С час назад Вера сказала Дунаеву по телефону, что есть возможность арендовать на год трехоконный дом. Хозяева уезжают куда-то на север. Они продадут по сходной цене и дрова для печи. И почти рядом водоразборная колонка. "Год проживем, как у Христа за пазухой", - сказала Вера. Она тоже устраивается на работу. И радуется этому. Хорошая у него жена. Добрая. Все помаленьку улаживается. Но было как-то тоскливо, нехорошо на душе.

В окна по-птичьему остро постукивали леденистые снежинки. Дул северяк. По всему видать, поднималась первая в эту зиму низовая метель.

1986 г.

Последние дни

1

Беда приходит чаще всего почему-то внезапно, воровски. И если она обрушивается в минуты, когда ты чему-то радуешься, чем-то очень доволен, то это особенно плохо, - холодной, оцепеняющей тяжестью обдает все тело, а сердце начинает торопливо выскакивать из груди: тук, тук, тук… Так получилось в тот злополучный день и с председателем Карашинского райпотребсоюза Иваном Михайловичем Васильевым.

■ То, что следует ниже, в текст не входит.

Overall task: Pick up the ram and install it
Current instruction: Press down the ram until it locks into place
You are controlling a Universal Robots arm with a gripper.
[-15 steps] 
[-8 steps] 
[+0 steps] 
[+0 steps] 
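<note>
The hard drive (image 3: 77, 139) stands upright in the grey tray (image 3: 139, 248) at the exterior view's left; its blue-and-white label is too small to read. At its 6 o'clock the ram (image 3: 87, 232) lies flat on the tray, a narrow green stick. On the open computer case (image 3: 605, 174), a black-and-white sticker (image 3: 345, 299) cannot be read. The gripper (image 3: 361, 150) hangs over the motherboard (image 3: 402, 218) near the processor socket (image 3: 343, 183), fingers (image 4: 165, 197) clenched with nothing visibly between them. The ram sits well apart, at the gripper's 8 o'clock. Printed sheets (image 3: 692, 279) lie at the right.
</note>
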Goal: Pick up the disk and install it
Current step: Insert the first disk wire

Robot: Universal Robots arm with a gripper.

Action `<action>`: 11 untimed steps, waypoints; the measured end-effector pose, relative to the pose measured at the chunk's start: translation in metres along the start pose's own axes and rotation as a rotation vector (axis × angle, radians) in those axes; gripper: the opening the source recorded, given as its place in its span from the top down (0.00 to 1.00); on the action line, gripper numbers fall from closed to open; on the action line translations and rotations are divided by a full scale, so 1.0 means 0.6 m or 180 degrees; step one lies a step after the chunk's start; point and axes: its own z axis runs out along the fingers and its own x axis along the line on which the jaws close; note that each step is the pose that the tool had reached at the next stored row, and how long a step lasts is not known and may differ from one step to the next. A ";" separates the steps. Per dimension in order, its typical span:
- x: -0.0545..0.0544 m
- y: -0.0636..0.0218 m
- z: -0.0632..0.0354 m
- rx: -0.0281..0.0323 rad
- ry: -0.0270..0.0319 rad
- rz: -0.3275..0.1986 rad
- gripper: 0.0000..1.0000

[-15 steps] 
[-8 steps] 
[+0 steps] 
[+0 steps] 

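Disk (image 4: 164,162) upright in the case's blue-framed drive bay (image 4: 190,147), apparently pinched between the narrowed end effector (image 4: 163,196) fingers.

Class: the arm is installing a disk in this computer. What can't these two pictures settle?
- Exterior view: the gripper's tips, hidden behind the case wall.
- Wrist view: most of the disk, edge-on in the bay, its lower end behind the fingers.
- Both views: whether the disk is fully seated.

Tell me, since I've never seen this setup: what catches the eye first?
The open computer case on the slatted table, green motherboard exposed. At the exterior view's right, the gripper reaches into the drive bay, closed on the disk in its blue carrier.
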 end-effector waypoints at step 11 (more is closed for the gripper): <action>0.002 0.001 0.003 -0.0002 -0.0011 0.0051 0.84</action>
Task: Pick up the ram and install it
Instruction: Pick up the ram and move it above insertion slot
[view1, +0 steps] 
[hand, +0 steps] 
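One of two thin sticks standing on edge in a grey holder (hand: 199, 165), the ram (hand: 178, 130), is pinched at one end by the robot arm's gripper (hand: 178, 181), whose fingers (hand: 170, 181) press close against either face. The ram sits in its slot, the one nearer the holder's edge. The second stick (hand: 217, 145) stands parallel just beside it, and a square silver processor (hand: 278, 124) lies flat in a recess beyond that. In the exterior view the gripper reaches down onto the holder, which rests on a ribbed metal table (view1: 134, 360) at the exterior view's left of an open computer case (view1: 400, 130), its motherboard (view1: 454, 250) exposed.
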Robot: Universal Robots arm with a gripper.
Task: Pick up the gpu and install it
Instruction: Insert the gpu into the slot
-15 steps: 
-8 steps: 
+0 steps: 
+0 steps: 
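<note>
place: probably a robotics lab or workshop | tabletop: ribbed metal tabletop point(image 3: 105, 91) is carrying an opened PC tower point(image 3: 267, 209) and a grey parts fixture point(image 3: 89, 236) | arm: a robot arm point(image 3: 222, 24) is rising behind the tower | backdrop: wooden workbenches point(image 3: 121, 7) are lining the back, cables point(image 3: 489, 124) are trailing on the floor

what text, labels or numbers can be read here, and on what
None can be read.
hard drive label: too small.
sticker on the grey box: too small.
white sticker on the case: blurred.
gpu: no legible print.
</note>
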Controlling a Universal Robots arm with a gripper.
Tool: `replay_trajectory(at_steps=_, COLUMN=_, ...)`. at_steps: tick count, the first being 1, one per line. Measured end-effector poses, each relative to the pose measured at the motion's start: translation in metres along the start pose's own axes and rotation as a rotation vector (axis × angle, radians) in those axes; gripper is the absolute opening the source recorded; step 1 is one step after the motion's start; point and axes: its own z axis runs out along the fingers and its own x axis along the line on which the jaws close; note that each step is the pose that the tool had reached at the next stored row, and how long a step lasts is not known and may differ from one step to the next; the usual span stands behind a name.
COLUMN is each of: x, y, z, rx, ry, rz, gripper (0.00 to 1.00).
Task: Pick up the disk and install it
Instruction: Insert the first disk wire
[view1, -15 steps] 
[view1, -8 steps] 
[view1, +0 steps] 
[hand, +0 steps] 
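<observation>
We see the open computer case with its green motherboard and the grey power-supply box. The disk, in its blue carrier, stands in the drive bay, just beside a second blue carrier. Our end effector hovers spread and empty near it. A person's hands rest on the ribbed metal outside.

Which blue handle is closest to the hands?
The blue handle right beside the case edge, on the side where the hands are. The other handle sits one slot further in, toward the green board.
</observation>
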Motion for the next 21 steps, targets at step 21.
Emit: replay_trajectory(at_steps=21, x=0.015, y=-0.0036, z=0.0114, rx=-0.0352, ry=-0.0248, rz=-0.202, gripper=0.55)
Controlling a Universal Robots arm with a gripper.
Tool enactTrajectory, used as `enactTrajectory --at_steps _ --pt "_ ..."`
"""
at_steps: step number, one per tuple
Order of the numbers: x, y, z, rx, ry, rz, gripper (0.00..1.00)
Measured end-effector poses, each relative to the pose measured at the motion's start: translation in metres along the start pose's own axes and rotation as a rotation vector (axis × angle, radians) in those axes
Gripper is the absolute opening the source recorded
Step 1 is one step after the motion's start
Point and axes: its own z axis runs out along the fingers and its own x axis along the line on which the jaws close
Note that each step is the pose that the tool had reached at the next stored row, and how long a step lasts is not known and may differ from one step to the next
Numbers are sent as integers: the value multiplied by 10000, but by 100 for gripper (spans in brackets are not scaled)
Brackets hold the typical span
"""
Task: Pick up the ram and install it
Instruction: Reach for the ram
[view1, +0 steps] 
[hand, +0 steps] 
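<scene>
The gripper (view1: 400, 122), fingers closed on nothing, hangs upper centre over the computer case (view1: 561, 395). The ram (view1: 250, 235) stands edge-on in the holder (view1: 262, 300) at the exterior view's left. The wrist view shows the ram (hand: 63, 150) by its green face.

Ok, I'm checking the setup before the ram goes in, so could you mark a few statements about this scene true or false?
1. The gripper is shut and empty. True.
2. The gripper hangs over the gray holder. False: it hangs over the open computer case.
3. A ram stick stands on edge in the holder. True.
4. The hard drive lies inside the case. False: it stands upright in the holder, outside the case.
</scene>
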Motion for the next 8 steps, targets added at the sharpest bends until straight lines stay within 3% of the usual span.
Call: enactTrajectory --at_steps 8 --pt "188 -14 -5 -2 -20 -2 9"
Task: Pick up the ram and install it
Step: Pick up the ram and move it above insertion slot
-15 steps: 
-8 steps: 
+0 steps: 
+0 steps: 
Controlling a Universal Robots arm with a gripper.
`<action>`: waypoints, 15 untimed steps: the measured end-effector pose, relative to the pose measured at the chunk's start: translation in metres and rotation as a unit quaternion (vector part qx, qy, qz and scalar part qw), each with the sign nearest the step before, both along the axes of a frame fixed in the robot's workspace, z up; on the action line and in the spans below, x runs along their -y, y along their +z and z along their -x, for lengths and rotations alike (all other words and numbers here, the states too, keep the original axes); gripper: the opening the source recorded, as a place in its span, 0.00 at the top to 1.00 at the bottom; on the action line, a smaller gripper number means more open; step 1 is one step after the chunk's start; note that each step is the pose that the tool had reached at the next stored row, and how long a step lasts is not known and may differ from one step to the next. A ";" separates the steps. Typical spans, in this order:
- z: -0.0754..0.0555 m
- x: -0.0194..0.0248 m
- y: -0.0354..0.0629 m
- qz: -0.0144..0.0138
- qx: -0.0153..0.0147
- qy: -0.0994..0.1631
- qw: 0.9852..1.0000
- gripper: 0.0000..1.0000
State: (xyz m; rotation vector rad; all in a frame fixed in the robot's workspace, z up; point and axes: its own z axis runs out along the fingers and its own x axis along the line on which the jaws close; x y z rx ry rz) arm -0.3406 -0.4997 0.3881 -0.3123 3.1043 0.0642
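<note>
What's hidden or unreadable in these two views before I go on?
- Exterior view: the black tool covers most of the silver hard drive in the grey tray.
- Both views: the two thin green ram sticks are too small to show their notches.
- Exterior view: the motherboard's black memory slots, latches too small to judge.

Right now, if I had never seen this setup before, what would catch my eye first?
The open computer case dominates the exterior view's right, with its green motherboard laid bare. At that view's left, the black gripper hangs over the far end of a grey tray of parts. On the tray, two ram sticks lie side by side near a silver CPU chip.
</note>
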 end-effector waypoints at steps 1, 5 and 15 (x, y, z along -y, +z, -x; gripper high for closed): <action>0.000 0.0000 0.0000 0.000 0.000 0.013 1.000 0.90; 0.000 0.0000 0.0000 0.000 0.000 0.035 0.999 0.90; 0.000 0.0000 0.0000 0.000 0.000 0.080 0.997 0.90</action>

…Лето сорок шестого года выдалось скверное: все время стояла нестерпимая жара и почти не было дождей; хлеба выросли низкорослые, зерно мелкое - срам глядеть, в августе вдруг начались, уже ненужные теперь, бесконечные проливные дожди.

Пленум райкома наметили провести в конце октября, когда уже крепко подстывает, дороги твердеют и до райцентра легко добираться. Однако нынешняя осень выдалась тоже какая-то странная: с каждым днем становилось все теплее и теплее, по таежным, непролазно грязным дорогам пробирались только на телегах и с трудом на "газиках".

Райком партии размещался в старом, бывшем кулацком доме, бревенчатом, длинном и нелепом, с высоким порогом, за который люди запинались, маленькими игрушечными оконцами, древними шкафами и диванами, разукрашенными аляповатой резьбой. Народу было - пушкой не пробьешь, сидели в приемной первого секретаря, толпились в коридоре, шумели и, кажется, все до одного дымили едким самосадом. Васильев тоже скрутил из газеты цигарку.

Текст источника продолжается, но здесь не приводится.